Powering artificial intelligence sensibly
People were unnerved when Alphabet Inc.-owned Artificial Intelligence (AI) firm DeepMind’s computer programme, AlphaGo, beat Go champion Lee Seedol in March 2016. Here’s some more grist to the AI mill.
In a paper published in Nature magazine on 18 October, DeepMind said AlphaGo’s new version, AlphaGo Zero, is now so powerful that it does not need to train on human amateur and professional games to learn how to play the ancient Chinese game of Go. Further, the new version has not only learnt from AlphaGo, the world’s strongest player of the Chinese game Go, but also defeated it.
AlphaGo Zero, according to the recently published paper, uses a new form of reinforcement training to become “its own teacher”. Reinforcement learning is an unsupervised training method that uses rewards and punishments.
The system begins with a neural network (loosely modelled on the brain, hence the name) that knows nothing about the game of Go. It then plays games against itself, by combining this neural network with a powerful search algorithm. The neural network is tuned and updated to predict moves as well as the eventual winner of the games. This updated neural network is then recombined with the search algorithm to create a new, stronger version of AlphaGo Zero, and the process begins again.
DeepMind hopes that such achievements will bring it closer to its mission of pushing the boundaries of AI, “developing programs that can learn to solve any complex problem without needing to be taught how”.
AI is broadly defined as the desire to replicate human intelligence in machines. However, machines are undoubtedly becoming smarter by the day, with advancements in machine-learning and deep-learning algorithms, humongous amounts of Big Data on which these algorithms can be trained, and the phenomenal increase in computing power.

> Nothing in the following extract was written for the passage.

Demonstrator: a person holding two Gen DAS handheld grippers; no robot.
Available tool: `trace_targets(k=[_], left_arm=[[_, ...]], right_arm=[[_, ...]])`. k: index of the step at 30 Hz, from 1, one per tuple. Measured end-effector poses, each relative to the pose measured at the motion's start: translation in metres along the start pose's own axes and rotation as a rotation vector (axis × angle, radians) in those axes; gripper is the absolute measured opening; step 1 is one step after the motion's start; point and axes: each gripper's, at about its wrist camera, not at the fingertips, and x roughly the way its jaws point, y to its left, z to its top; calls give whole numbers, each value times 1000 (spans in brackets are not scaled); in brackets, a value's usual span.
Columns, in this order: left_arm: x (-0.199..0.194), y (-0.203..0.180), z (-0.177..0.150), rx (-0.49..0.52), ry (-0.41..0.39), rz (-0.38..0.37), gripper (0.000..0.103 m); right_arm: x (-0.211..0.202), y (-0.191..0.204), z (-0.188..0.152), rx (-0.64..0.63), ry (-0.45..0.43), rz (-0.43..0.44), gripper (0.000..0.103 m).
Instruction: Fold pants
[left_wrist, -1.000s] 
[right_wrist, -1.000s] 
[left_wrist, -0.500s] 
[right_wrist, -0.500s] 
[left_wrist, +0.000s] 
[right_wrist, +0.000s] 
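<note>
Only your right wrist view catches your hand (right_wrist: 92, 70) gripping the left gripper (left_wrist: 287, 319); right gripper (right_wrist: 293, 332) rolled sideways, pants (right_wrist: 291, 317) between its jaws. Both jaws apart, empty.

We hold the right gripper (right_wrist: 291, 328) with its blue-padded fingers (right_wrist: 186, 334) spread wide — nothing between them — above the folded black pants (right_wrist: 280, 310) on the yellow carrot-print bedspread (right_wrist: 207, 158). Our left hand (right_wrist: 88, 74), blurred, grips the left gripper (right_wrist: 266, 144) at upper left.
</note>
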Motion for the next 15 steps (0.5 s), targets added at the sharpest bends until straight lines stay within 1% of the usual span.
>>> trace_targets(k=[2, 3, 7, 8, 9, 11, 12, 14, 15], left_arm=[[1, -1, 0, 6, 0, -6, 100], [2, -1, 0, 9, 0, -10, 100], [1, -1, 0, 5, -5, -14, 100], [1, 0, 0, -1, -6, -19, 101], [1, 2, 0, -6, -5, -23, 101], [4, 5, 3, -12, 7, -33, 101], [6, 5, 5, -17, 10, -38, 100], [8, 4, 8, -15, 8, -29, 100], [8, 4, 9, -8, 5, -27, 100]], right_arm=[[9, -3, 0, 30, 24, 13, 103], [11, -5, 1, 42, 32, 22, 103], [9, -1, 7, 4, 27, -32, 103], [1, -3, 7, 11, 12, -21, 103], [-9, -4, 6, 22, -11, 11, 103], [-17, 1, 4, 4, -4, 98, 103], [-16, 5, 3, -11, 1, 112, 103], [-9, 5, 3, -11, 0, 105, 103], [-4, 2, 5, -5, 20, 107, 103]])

This has, understandably, given rise to the fear that automation and AI will take away our jobs and eventually become more intelligent than human beings. In his 2006 book The Singularity Is Near, American author and futurist Ray Kurzweil predicted, among many other things, that AI will surpass humans, the smartest and most capable life forms on the planet. By 2099, he forecast, machines would have attained equal legal status with humans.
AI has no such superpower. Not yet, at least. However, machines are indeed becoming more intelligent with narrow AI (handling specialized tasks). Google’s AutoML system, for instance, recently produced a series of machine-learning codes that proved more efficient than those made by the researchers themselves.
In June, two AI chatbots developed by researchers at Facebook Artificial Intelligence Research (FAIR), with the aim of negotiating with humans, began talking with each other in a language of their own. Consequently, Facebook shut down the programme; some media reports concluded that this was how sinister AI would look when it becomes super-intelligent.
However, the scaremongering was unwarranted, according to a 31 July article on the technology website Gizmodo. It turns out that the bots were not incentivized enough to “...communicate according to human-comprehensible rules of the English language”, prompting them to talk among themselves tin a manner that seemed “creepy”. Since this did not serve the purpose of what the FAIR researchers had set out to do—i.e. have the AI bots talk to humans and not to each other—the programme was aborted.
The fact, though, is that a third of people worldwide are now worried about losing their jobs to automation, according to a PricewaterhouseCoopers (PwC) survey. The report acknowledges that while some sectors and roles, and even entire sections of the workforce, will lose out, “others will be created”.
We may take comfort in the fact that companies like Amazon, Apple, Google/DeepMind, Facebook, IBM and Microsoft have founded the Partnership on AI to Benefit People and Society (Partnership on AI), a global not-for-profit organization. The aim, among other things, is to study and formulate best practices on the development, testing and fielding of AI technologies, besides advancing the public’s understanding of AI.
Further, the PwC report says that in an automated world we will still need human workers. The skills needed for the future are not just about science and technology, the report states, adding that human skills like creativity, leadership and empathy will be in demand.
“The secret for a bright future (for individuals) seems to...lie in flexibility and in the ability to reinvent yourself,” says the report. The fact is that individuals, companies and governments will have to understand what AI can and cannot do, as I have argued in my earlier column, and sensibly reskill themselves to face the future.
Cutting Edge is a monthly column that explores the melding of science and technology.